* What needs to be done *
Whenever a line of the records below contains the word "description", copy that line.

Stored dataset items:
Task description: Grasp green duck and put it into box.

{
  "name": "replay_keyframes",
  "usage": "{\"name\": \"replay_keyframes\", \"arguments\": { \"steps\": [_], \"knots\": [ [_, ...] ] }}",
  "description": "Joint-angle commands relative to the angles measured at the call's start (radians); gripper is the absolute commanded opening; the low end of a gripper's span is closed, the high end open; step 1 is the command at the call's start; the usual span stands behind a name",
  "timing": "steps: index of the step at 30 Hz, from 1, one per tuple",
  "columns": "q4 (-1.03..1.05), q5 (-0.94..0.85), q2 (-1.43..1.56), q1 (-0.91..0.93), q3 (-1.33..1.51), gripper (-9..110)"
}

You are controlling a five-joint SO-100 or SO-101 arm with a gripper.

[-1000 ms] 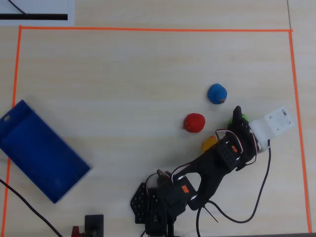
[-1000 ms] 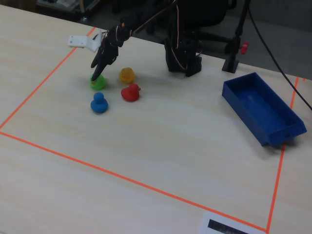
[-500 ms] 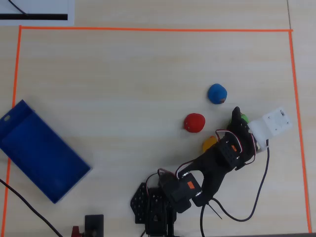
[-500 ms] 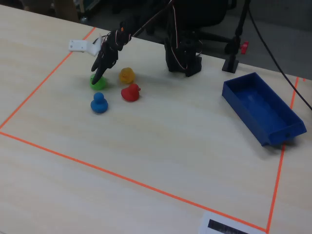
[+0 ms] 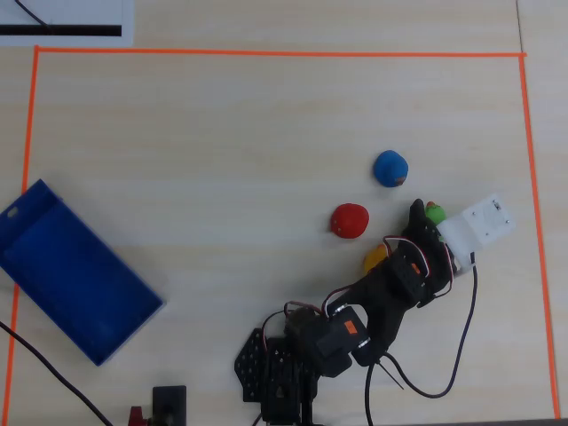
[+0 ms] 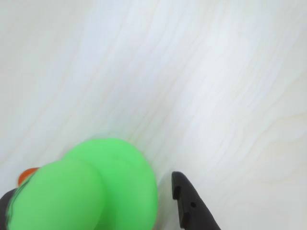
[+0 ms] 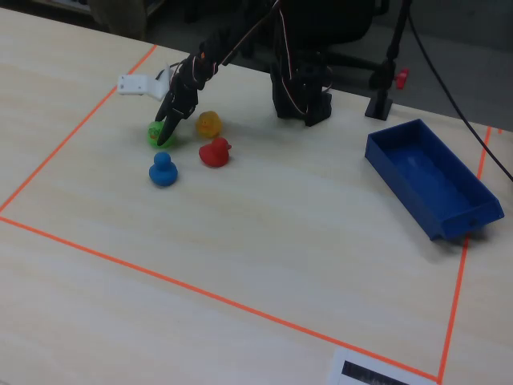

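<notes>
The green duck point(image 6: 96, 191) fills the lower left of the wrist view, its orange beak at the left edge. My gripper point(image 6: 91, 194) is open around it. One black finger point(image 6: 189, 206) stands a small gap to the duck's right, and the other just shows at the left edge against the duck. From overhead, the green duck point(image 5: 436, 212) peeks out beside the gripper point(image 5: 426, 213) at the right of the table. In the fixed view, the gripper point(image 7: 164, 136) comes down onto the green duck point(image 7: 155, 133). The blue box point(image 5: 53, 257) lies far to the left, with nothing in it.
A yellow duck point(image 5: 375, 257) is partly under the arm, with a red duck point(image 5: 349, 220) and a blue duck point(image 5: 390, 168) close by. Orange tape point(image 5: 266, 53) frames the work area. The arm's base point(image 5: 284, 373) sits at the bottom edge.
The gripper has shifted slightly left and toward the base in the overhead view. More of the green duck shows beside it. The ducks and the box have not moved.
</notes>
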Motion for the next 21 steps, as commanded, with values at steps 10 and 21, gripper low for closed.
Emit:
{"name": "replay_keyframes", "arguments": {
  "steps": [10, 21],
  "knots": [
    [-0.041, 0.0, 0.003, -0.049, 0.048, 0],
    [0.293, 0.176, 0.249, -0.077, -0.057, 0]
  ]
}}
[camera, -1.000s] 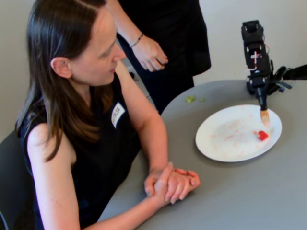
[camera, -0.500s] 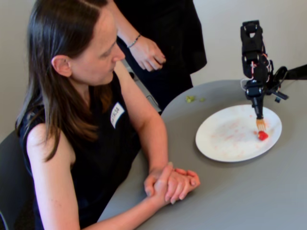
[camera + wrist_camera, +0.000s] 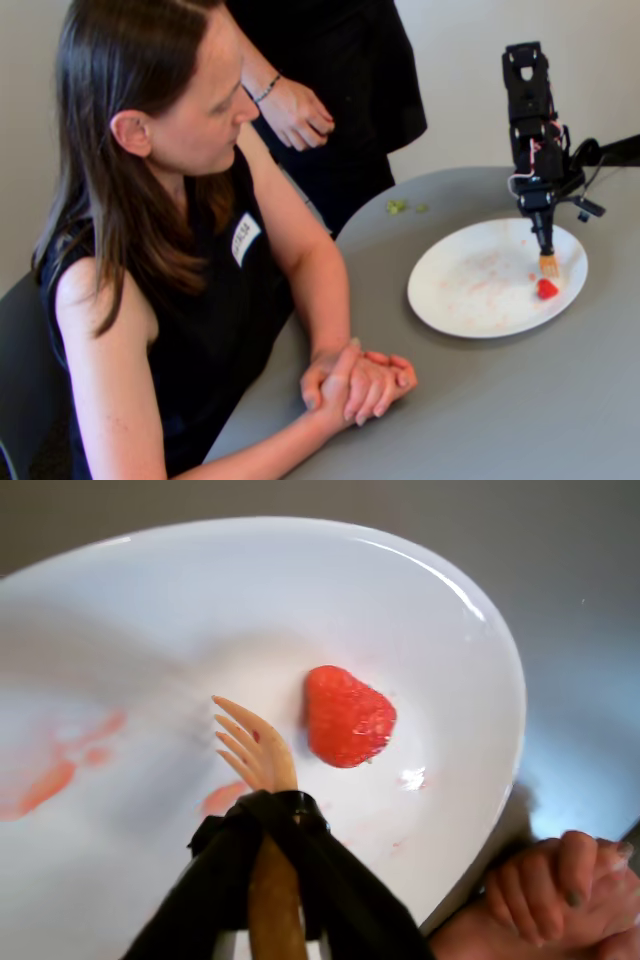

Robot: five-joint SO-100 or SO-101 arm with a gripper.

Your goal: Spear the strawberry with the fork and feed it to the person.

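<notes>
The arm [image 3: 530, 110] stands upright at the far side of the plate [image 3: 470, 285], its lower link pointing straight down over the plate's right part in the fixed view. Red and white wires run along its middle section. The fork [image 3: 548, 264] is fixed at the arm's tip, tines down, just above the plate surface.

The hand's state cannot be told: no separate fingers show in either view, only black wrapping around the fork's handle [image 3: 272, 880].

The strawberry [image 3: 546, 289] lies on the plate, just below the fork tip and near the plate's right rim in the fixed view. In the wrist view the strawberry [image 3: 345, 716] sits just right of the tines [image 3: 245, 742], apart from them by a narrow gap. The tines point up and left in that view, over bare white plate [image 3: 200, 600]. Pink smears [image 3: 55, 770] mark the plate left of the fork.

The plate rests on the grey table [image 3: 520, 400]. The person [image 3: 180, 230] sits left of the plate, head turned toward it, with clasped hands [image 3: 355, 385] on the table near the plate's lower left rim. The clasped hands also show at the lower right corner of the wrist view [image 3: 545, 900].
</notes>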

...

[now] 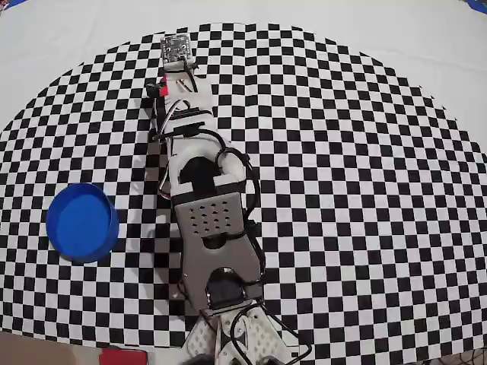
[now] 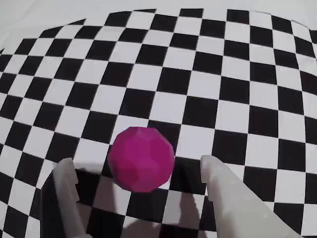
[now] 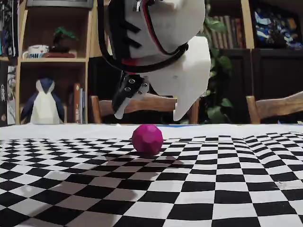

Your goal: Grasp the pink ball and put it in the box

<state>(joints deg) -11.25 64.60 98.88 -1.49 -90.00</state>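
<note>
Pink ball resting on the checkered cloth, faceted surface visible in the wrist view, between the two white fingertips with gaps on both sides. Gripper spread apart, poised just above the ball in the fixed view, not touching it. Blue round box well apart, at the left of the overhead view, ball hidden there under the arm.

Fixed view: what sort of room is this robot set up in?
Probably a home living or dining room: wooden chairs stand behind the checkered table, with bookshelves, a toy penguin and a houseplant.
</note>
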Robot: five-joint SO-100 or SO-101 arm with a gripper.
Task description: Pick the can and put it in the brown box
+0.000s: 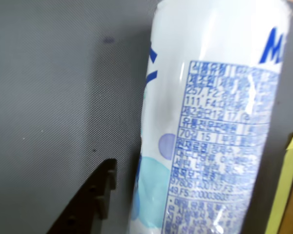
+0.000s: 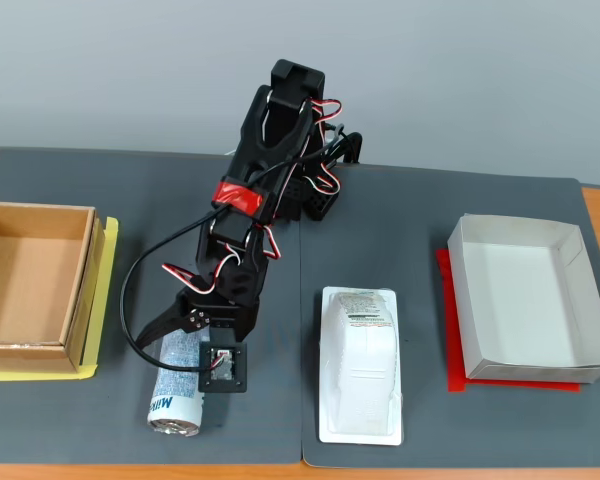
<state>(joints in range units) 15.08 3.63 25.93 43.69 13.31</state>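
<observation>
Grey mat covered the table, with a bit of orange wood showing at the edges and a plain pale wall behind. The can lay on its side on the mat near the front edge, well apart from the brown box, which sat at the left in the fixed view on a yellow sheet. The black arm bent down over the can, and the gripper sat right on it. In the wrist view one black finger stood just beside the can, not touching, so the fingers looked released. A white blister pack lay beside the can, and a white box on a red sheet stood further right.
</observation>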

* Output of the exercise *
Task description: Grasp green duck and put it into box.
  "description": "Joint-angle commands relative to the angles measured at the call's start (radians); gripper is the absolute commanded opening; the low end of a gripper's span is closed, the high end open; step 1 is the command at the call's start; the usual span stands behind a name",
Task description: Pick the can and put it in the brown box

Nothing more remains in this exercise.